● WORK TO COMPLETE: Looking at the listing below, retype exactly the lines starting at the one containing "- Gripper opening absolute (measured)" and ending at the one containing "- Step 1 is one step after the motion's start", both included, and nothing else.
┌────────
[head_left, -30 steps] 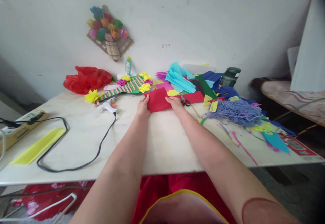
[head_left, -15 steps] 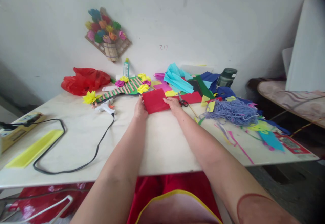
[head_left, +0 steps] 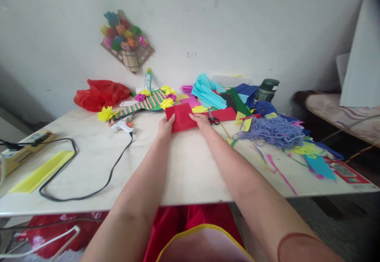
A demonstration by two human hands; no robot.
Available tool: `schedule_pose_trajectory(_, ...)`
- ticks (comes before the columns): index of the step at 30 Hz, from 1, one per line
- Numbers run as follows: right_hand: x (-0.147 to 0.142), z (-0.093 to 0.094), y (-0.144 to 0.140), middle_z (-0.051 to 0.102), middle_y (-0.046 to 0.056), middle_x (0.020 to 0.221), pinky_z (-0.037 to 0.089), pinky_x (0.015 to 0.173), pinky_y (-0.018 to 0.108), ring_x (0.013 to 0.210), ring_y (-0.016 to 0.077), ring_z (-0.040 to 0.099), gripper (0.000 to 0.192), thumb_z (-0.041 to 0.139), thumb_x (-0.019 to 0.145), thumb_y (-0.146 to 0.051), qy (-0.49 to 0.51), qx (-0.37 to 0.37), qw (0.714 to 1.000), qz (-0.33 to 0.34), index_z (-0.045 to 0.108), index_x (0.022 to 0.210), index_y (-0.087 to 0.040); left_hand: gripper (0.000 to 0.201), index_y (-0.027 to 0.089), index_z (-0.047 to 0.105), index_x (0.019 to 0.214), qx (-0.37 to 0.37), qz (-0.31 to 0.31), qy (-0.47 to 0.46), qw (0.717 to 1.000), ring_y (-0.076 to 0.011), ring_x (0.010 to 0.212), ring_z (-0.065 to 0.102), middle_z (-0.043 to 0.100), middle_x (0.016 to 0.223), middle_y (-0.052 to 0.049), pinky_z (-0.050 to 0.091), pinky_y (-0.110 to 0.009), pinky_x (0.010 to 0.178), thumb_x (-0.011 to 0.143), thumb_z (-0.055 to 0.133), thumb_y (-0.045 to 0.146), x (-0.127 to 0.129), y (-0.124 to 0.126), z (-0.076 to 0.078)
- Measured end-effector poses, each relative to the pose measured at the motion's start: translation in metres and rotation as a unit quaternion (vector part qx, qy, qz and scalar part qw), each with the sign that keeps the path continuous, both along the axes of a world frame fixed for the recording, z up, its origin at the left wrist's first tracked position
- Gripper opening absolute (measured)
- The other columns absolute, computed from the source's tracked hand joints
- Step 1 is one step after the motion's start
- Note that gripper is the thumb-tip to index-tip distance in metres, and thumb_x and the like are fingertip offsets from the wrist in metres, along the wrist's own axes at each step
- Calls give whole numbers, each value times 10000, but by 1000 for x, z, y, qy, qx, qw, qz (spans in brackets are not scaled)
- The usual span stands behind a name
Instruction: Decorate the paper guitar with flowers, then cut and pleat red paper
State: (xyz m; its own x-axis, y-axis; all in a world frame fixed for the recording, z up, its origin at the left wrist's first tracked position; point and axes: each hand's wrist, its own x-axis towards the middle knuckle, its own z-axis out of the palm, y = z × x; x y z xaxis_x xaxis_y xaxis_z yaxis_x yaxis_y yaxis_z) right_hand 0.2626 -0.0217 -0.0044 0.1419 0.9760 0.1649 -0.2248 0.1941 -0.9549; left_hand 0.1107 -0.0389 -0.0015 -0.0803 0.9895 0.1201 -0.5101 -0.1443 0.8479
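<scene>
A folded red paper sheet (head_left: 181, 116) lies near the far middle of the pale table (head_left: 192, 167). My left hand (head_left: 165, 127) grips its near left edge, thumb on top. On the right side my right hand (head_left: 202, 122) presses down on the sheet with the fingers flat. Small scissors (head_left: 213, 118) lie just right of my right hand on another red sheet (head_left: 224, 114). A green striped paper craft (head_left: 150, 101) with yellow and pink flowers lies just behind the sheet.
A glue gun (head_left: 123, 126) with a black cord (head_left: 97, 181) lies left of my hands. A red plastic bag (head_left: 99, 92), a glue bottle (head_left: 147, 79), coloured paper scraps (head_left: 213, 93), blue yarn (head_left: 271, 131) and a dark jar (head_left: 267, 89) crowd the back and right. A yellow strip (head_left: 38, 173) lies far left.
Both hands have stayed on the red sheet, which has shifted slightly away from me. My left thumb now lies over its left edge.
</scene>
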Motion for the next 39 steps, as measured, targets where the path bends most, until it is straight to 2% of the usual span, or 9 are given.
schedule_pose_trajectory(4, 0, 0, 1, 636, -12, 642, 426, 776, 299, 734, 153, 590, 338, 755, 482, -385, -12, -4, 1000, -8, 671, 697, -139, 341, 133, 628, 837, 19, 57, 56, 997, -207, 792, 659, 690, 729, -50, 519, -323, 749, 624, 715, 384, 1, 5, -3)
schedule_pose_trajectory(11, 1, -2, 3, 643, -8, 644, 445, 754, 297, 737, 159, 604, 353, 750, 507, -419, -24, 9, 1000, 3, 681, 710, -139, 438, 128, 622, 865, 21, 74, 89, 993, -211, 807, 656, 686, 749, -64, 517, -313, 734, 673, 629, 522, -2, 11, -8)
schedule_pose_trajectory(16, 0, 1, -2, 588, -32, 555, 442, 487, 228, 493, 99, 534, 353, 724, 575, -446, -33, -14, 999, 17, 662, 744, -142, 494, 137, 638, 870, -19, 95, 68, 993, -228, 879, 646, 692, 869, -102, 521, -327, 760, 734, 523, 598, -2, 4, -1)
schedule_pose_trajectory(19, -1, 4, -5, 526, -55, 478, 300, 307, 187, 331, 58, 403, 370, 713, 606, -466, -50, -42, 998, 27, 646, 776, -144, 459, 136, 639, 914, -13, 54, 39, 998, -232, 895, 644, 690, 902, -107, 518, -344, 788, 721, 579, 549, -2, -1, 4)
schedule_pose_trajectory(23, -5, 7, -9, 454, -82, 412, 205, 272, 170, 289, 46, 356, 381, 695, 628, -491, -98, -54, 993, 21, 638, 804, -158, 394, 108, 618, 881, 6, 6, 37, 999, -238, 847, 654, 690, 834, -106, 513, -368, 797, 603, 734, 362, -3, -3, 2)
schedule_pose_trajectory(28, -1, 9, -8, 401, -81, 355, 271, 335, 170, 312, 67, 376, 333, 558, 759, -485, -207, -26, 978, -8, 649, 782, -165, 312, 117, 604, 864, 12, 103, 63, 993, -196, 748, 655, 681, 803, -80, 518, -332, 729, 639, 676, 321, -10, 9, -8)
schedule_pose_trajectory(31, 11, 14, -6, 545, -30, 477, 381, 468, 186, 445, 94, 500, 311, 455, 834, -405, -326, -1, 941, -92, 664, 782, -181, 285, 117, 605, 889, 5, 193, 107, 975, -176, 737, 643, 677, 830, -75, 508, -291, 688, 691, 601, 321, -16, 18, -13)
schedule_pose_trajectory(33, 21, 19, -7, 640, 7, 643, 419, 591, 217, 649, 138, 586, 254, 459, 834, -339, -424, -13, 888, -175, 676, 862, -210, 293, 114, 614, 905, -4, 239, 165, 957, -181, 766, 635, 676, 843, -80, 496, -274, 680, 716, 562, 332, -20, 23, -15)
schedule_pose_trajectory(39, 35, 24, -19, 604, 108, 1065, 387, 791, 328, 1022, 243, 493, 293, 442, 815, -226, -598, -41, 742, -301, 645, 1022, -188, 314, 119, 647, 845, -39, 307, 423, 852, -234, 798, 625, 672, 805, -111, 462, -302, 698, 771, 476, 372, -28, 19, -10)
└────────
● OUTPUT:
- Gripper opening absolute (measured)
- The other columns absolute, computed from the source's tracked hand joints
- Step 1 is one step after the motion's start

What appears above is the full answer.